» **Brief**
Write out, word for word, every line in the data below from the one containing "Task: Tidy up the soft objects" to the one containing "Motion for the", both of them included.

» **Data excerpt**
———
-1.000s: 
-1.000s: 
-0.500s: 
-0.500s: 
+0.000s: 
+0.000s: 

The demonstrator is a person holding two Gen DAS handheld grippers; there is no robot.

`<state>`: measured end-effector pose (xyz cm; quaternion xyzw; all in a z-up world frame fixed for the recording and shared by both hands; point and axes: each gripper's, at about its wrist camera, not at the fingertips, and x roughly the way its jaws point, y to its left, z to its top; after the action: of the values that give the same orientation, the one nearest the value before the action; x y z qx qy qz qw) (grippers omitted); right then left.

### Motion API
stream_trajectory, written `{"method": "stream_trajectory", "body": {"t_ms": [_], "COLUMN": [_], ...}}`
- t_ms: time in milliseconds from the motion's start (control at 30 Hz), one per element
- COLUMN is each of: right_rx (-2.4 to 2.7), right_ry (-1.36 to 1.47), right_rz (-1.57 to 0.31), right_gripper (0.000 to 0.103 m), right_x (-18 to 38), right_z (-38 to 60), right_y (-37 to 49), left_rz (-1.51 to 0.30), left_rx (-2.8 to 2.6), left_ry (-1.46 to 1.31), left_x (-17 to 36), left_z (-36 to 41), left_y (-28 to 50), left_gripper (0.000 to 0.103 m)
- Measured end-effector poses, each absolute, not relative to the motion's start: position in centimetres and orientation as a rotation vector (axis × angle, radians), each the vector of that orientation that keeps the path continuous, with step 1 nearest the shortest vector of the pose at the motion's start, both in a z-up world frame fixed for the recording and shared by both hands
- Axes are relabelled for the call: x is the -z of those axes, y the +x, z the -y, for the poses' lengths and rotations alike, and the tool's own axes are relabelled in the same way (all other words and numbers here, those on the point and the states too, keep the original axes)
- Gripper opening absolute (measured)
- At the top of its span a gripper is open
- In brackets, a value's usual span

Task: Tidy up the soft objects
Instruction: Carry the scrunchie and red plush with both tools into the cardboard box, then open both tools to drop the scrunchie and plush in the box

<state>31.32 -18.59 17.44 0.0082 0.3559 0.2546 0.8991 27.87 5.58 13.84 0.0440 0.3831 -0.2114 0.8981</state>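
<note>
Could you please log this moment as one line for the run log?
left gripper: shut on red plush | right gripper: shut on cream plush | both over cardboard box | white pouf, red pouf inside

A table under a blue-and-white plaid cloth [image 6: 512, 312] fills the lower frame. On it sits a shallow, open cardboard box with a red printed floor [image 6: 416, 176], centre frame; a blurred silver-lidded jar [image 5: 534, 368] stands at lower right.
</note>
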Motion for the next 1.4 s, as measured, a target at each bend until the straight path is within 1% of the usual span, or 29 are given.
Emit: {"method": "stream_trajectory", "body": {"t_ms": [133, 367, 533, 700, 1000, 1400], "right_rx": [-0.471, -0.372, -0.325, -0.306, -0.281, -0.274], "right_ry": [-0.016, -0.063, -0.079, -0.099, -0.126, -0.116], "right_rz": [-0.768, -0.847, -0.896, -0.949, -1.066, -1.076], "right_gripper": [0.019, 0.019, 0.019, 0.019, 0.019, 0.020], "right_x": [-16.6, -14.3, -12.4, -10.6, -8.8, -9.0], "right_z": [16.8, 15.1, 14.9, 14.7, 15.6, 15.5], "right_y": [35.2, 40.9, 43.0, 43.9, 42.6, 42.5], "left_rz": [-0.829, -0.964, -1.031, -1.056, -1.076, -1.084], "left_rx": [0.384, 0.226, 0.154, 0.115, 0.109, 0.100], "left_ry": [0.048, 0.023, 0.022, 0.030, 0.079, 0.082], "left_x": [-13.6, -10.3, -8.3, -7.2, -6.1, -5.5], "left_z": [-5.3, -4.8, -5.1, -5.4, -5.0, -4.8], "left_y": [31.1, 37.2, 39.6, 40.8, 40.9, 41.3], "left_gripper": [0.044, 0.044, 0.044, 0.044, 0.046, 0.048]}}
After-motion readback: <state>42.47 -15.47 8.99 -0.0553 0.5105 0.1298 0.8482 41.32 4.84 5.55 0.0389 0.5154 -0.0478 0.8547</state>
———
» **Exercise output**
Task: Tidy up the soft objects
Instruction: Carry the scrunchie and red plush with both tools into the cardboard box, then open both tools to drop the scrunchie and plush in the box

<state>31.32 -18.59 17.44 0.0082 0.3559 0.2546 0.8991 27.87 5.58 13.84 0.0440 0.3831 -0.2114 0.8981</state>
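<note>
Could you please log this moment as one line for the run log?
left gripper: shut on red plush | right gripper: shut on cream plush | both over cardboard box | white pouf, red pouf inside

A table under a blue-and-white plaid cloth [image 6: 512, 312] fills the lower frame. On it sits a shallow, open cardboard box with a red printed floor [image 6: 416, 176], centre frame; a blurred silver-lidded jar [image 5: 534, 368] stands at lower right.
</note>
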Motion for the next 1.4 s, as measured, a target at each bend until the straight path is within 1% of the usual span, or 29 are given.

With that, the exercise is complete.